━━━ DATA PROVIDED ━━━

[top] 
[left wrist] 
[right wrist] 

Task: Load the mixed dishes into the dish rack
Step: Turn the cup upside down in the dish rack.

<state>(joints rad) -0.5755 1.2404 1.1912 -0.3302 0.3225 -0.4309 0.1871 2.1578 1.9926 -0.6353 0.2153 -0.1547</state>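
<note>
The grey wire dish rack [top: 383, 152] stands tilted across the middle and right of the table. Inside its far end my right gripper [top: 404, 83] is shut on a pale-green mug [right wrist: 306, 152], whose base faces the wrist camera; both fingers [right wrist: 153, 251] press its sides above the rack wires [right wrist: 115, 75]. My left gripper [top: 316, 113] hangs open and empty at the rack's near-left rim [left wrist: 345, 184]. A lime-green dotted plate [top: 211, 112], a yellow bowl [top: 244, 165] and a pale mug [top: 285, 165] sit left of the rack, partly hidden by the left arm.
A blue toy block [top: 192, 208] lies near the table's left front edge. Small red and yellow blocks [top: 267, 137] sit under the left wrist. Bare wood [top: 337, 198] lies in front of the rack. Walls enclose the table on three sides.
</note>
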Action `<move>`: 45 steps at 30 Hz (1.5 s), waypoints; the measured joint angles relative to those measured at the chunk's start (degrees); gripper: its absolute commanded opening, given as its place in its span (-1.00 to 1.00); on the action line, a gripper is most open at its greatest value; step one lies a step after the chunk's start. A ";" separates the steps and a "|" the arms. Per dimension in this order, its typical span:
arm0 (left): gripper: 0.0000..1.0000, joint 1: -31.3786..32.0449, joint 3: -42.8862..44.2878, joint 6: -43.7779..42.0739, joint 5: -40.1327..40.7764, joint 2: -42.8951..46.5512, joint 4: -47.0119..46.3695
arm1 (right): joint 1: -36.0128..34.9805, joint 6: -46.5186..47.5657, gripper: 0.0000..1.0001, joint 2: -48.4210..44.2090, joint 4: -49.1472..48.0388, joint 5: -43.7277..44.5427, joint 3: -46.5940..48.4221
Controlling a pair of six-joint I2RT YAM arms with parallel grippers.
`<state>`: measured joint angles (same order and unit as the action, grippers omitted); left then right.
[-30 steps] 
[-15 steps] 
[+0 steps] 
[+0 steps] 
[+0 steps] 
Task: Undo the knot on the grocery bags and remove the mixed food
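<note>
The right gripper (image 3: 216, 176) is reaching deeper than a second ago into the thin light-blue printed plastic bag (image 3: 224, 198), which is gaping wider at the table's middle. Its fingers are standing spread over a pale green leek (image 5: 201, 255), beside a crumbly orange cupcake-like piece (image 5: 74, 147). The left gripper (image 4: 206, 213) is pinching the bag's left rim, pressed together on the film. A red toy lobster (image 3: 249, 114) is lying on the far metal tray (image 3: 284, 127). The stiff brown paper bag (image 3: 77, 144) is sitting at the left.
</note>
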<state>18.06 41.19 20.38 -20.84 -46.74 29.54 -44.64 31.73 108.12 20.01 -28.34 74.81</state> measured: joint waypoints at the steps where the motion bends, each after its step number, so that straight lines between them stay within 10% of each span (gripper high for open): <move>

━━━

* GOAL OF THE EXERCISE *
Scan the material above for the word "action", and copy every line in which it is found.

* RESPONSE BOX *
Action `<move>`: 45 steps at 30 Hz (1.5 s), waypoints; the measured joint angles relative to those measured at the chunk's start (degrees); gripper: its absolute commanded opening, given as its place in its span (-1.00 to 1.00); on the action line, a gripper is most open at its greatest value; step one lies a step after the chunk's start. A ";" separates the steps and a "|" the arms. Per dimension in this order, its typical span:
`<state>`: measured joint angles (same order and unit as the action, grippers omitted); left then right.

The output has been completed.